後悔も反省もしないなら、醜聞にまみれた憎むべき存在として後世に名を残せばいい。

自分たちのしたことを少しでも後悔して逝けばいいと。

今、私たちに向けられる世間の目は、あの日の礼拝堂で私たちを見据えたビアンカの目と同じだろう。


私たちは許されない。

許しを請う事さえ許されない。


エルサが目を覚まして私を呼んでいると告げられ、メイドに水とグラスを二つ持ってくるよう頼んで彼女の部屋へ入った。


私たちは許されない。


二人で最後の告解をし合い、水の入ったグラスに指輪の毒を垂らし入れた。

この毒はゆっくり意識を遠ざけてやがて死に至る。


メイドに王宮へ私たちの最期を知らせてもらうよう頼み、私たち二人はグラスの水を飲み干し、手を繋いでベッドに並んで横たわった。

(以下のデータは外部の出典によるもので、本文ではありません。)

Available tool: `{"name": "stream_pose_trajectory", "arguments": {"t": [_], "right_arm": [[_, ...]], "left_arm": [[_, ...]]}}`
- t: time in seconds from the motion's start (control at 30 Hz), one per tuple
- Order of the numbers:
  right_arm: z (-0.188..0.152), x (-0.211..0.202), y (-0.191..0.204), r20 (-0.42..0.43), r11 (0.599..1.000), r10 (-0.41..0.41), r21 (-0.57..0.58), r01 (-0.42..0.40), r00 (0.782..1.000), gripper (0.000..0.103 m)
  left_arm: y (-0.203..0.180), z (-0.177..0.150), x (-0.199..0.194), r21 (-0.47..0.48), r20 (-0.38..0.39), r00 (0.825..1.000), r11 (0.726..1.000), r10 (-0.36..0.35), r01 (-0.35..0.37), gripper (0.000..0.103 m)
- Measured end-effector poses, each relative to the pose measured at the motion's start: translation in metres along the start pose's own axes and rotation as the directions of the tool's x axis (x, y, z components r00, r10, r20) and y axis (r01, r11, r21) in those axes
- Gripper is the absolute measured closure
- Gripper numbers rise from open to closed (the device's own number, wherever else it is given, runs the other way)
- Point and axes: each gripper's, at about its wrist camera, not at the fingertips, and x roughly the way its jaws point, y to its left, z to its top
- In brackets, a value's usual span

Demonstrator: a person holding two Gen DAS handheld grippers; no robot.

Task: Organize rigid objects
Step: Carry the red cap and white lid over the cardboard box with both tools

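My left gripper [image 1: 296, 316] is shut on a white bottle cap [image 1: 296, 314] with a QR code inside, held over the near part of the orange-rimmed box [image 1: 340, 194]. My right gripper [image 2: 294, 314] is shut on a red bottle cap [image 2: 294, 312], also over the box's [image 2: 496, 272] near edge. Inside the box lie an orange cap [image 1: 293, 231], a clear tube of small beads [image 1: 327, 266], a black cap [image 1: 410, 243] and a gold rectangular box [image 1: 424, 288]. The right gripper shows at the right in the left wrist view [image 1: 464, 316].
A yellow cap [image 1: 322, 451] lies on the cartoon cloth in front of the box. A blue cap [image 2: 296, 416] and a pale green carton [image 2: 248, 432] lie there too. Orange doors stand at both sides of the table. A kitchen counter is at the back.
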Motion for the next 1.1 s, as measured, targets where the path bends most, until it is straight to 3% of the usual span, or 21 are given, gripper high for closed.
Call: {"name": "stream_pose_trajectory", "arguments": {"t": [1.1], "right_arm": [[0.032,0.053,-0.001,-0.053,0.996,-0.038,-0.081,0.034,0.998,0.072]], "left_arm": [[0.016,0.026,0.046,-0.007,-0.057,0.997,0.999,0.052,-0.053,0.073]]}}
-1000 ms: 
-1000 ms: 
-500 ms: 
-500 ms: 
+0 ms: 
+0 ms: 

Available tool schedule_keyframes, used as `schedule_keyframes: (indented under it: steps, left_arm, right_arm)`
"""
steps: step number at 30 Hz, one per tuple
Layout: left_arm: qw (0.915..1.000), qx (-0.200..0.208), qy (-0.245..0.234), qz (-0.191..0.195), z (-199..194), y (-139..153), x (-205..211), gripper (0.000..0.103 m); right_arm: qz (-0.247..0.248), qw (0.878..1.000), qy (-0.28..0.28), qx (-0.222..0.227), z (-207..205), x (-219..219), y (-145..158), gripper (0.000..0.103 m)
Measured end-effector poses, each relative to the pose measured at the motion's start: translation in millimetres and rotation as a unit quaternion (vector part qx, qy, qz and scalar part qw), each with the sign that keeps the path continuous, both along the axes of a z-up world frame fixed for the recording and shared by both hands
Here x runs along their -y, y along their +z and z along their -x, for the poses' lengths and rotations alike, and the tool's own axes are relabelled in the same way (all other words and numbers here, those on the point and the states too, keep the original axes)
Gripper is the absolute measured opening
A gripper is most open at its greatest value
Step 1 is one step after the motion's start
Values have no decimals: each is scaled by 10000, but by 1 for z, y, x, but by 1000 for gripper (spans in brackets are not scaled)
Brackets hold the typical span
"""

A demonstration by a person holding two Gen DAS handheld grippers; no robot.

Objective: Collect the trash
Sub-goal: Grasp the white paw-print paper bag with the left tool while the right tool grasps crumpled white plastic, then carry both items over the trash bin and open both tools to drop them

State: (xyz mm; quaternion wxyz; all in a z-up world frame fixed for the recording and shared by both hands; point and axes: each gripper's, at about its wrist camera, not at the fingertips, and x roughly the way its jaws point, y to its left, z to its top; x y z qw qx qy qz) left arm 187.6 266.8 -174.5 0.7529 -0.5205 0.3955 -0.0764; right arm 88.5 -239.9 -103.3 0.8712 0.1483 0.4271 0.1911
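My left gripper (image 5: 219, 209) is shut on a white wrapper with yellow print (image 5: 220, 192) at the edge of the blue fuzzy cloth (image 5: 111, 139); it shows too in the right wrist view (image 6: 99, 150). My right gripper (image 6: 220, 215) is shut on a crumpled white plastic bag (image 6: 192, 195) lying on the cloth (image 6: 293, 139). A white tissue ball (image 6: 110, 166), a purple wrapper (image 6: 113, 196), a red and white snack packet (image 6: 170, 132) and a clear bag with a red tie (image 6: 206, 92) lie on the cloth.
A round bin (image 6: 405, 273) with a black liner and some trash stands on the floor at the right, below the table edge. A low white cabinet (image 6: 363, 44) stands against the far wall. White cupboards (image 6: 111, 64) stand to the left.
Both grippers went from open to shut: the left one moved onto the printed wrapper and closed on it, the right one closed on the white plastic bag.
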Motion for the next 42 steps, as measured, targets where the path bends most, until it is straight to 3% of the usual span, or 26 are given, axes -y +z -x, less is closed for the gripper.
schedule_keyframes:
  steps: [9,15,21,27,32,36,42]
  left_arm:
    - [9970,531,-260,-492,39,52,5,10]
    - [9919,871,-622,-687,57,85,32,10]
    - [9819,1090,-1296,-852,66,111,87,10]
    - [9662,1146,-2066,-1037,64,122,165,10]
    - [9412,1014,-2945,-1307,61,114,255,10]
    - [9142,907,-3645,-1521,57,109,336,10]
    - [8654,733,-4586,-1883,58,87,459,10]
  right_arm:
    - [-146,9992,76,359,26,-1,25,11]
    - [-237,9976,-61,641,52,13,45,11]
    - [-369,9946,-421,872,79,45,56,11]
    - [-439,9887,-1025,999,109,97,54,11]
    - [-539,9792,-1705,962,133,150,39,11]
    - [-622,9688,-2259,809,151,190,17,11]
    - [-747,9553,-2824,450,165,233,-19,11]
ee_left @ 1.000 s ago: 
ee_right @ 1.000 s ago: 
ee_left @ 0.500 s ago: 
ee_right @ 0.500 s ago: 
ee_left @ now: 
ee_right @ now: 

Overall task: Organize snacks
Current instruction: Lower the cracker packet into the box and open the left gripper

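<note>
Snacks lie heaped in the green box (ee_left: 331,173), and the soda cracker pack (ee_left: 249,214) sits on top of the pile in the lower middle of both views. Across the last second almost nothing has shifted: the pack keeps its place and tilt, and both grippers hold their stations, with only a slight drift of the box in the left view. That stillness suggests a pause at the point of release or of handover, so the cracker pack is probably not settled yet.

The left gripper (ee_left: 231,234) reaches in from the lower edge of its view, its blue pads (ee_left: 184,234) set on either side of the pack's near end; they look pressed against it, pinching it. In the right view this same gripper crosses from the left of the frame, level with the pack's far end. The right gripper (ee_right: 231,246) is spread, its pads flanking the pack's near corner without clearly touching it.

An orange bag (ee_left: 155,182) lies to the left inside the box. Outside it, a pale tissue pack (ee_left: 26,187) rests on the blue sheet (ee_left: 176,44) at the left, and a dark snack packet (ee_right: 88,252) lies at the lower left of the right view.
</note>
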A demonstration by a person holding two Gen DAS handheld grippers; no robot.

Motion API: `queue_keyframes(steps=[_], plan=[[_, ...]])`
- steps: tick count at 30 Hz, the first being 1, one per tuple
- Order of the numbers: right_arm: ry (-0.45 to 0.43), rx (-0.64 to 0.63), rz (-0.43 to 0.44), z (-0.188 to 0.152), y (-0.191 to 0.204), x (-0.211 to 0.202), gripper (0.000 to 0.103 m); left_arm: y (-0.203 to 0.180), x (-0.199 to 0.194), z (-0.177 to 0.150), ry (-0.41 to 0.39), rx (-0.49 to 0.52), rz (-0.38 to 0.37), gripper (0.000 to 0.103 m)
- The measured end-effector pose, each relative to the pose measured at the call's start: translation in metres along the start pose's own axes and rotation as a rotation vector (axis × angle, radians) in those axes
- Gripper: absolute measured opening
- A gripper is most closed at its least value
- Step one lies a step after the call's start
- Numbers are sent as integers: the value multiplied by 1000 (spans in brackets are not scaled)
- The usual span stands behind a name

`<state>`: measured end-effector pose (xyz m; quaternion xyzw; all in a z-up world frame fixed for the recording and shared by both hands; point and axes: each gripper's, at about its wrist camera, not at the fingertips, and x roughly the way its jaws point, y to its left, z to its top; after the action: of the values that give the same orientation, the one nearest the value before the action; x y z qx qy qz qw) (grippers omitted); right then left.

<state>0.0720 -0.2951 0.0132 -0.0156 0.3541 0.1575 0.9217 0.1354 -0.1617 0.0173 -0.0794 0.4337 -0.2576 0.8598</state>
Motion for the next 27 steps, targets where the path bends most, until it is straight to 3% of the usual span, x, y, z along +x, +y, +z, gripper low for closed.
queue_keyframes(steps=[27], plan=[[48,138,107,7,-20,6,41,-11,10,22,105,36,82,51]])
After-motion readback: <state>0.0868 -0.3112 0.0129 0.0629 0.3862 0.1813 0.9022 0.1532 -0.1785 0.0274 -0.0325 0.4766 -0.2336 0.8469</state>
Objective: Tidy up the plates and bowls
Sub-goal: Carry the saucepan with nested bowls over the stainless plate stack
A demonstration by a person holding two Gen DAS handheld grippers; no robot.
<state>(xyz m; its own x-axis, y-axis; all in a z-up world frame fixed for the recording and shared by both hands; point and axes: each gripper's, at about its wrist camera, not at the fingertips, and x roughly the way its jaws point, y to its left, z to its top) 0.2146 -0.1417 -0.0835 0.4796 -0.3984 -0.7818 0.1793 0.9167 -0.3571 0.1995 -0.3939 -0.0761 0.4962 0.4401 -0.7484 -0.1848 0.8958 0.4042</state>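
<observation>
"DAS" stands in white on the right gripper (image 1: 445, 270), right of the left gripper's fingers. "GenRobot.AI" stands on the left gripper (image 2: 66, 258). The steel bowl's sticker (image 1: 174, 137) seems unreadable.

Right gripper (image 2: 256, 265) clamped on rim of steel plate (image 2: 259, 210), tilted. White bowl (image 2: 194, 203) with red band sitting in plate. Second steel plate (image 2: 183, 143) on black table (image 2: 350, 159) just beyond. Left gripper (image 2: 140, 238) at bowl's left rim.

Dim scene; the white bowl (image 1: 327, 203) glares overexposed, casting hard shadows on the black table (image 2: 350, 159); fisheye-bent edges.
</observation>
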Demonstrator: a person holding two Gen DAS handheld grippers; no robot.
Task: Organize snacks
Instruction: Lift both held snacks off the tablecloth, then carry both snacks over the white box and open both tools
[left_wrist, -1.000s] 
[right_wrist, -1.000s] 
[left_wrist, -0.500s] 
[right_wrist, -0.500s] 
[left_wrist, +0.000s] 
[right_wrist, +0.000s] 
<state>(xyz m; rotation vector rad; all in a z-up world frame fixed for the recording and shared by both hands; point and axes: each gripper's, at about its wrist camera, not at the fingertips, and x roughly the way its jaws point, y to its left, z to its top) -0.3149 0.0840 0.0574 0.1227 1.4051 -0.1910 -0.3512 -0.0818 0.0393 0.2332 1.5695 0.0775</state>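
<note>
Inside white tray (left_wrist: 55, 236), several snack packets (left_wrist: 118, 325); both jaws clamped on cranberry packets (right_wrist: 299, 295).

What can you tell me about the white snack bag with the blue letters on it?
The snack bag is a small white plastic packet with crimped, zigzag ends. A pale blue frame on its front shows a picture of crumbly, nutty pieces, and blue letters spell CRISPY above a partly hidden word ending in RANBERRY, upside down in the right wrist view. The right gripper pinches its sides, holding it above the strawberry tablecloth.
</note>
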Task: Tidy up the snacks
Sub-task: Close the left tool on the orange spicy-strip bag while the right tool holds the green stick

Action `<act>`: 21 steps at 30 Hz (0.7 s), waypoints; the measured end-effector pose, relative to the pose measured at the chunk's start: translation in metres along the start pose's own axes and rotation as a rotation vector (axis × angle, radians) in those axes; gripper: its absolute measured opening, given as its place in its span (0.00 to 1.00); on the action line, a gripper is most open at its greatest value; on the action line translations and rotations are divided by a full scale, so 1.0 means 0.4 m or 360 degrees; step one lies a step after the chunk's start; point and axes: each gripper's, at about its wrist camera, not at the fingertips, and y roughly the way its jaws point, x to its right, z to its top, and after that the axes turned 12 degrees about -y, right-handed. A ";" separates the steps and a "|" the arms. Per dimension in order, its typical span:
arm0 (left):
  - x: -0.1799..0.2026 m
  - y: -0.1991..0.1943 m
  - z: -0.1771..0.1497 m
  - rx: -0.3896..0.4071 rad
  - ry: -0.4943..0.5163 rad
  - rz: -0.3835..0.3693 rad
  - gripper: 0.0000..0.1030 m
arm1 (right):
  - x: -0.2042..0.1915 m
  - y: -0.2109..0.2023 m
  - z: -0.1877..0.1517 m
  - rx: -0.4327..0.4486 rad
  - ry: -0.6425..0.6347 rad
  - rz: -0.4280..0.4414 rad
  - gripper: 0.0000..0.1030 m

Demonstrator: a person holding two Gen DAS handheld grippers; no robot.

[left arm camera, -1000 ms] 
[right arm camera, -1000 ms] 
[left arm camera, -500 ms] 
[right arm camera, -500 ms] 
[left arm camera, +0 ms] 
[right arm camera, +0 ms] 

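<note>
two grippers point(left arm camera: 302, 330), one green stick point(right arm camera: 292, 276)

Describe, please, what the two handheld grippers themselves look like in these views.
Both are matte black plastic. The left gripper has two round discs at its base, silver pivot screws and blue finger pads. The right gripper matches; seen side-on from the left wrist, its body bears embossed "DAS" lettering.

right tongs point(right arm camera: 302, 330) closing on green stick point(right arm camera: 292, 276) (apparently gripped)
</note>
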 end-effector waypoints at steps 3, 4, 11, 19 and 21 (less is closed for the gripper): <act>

私たちは同じ墓で眠ることはできないのだから、最後の我が儘としてせめて今だけ許してほしい。


苦しみはない。


薄れゆく意識の中でふと思う。


彼らに会ったら何と声を掛ければいいのだろう。

いや、同じ所へ行くことなどできるはずがない。

願わくは生まれ変わって、今度は彼らの幸せを支えられたら・・・

いけない、たとえ生まれ変わってまっさらな関係になっても、私は彼らに迷惑をかけるかもしれない。

たとえ魂であろうとも、未来永劫二人に出会わない事が私にできる償いだ。



あぁ、エルサは先に逝ったようだ。私もすぐにそばに逝く。


「生まれ変わったレナートとオフィーリアが来世では結ばれて幸せな人生を歩めますように」


最期の言葉をつぶやき、エルサと共に吹き付ける暴風の中へ旅立った。